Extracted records
· · · · · · ·

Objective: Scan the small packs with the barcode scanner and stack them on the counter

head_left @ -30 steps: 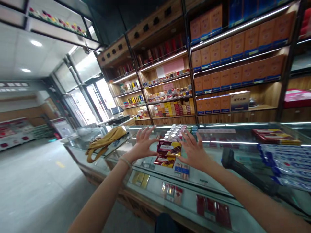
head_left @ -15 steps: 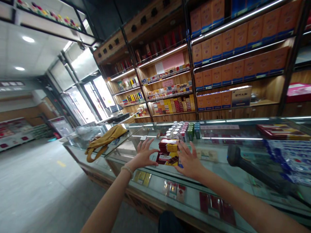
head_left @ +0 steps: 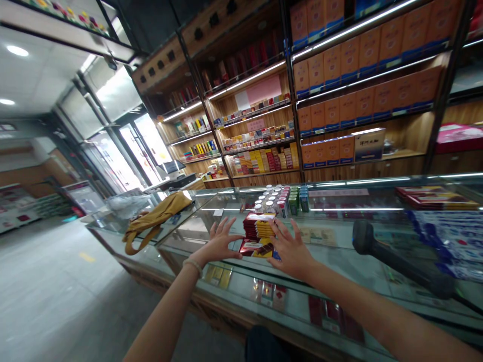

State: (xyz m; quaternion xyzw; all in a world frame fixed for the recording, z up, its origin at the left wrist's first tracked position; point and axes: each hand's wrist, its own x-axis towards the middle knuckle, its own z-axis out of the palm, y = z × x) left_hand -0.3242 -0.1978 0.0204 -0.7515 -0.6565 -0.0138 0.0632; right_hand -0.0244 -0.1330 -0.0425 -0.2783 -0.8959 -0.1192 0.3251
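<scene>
A chocolate bar (head_left: 253,247) in a red and yellow wrapper lies tilted back at the front of a stack of like bars (head_left: 259,227) on the glass counter. My left hand (head_left: 219,245) holds its left end between thumb and forefinger, the other fingers spread. At the right end, my right hand (head_left: 291,253) has its thumb low by the bar, and its fingers reach along the stack's right side. A small blue item (head_left: 276,255) shows by the right thumb. Just behind the stack stand several small bottles or tubs (head_left: 270,201) with white, pink, green and blue parts.
A black handheld scanner (head_left: 392,259) stands on the right, beside blue and white packets (head_left: 449,241) and more flat bars (head_left: 433,197). A mustard bag (head_left: 158,216) lies on the left of the glass counter (head_left: 332,261). Shelves with orange boxes (head_left: 349,113) rise behind.
The front chocolate bar has tipped back from nearly upright to a flatter lean. Both hands stay around it with little movement. The view has shifted slightly.
</scene>
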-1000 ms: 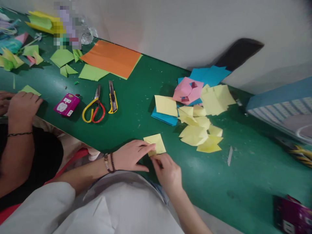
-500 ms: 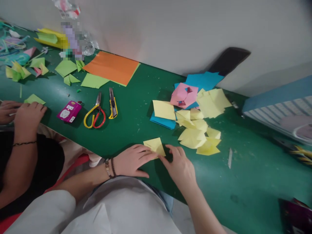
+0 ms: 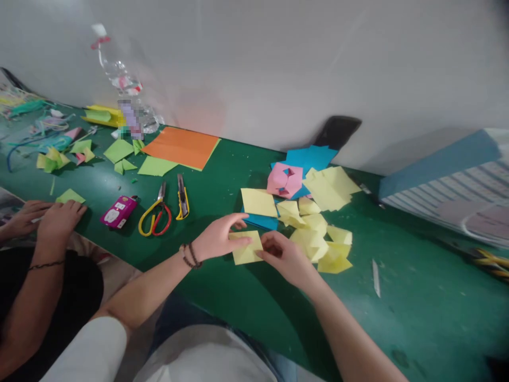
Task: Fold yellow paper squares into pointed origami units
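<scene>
A small square of yellow paper (image 3: 247, 253) with crease lines is held up between my two hands, near the table's front edge. My left hand (image 3: 217, 237) grips it at the left and top, the thumb lying across its face and the fingers curled behind. At its right edge, my right hand (image 3: 288, 260) pinches the paper between thumb and fingers. Just beyond lie a pale yellow square (image 3: 259, 202) on blue folded paper (image 3: 262, 219). Several folded yellow pieces (image 3: 312, 239) lie to the right of these, below a pink folded paper shape (image 3: 284, 180).
On the green table (image 3: 214, 185) are red-and-yellow scissors (image 3: 156, 215), a yellow box cutter (image 3: 182, 199), a purple packet (image 3: 119, 212) and orange paper (image 3: 181, 147). Another person's hands (image 3: 59, 220) work at the left. A blue box (image 3: 441, 164) stands at the right, a thin blade-like strip (image 3: 376, 278) nearer.
Both hands have raised the yellow paper off the table and moved it slightly away from me. My left hand went from lying flat over it to gripping it. The view has tilted upward.
</scene>
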A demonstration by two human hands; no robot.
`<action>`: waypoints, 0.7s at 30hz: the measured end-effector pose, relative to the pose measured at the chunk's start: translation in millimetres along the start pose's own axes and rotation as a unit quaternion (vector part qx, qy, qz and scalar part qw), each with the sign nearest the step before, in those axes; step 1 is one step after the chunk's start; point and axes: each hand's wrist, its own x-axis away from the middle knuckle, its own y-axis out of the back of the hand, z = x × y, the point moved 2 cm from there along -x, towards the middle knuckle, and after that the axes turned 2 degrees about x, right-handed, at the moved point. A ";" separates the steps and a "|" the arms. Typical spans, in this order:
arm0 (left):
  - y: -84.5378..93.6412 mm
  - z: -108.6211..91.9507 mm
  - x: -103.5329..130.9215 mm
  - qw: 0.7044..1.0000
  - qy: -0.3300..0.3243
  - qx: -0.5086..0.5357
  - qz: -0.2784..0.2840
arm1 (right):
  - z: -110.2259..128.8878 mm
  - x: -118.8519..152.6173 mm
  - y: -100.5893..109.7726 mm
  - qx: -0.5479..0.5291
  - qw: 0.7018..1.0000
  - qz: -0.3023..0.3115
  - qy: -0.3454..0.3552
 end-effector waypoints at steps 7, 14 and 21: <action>-10.4 10.3 -24.8 0.935 0.155 0.244 0.207 | -13.4 9.6 8.7 -0.087 0.985 -0.151 0.013; -31.7 18.2 -17.3 0.871 0.241 0.421 0.082 | -15.2 15.8 2.0 -0.124 0.963 -0.236 0.038; -43.9 17.0 -10.6 0.861 0.228 0.444 0.101 | -5.4 21.1 -3.8 -0.070 0.964 -0.254 0.037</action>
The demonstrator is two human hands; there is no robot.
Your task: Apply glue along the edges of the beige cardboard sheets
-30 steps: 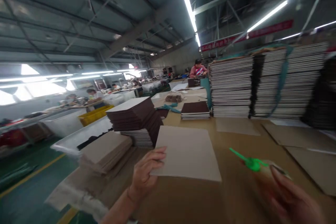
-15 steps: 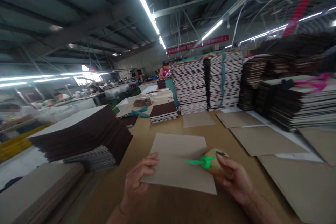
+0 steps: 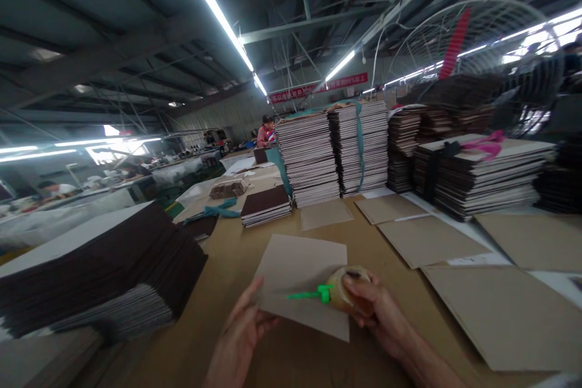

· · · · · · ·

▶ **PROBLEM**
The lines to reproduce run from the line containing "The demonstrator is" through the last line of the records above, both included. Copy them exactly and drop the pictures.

▶ **ANSWER BOX**
The demonstrator is two human hands; there is no robot.
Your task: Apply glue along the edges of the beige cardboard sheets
-30 steps: 
-15 steps: 
+0 steps: 

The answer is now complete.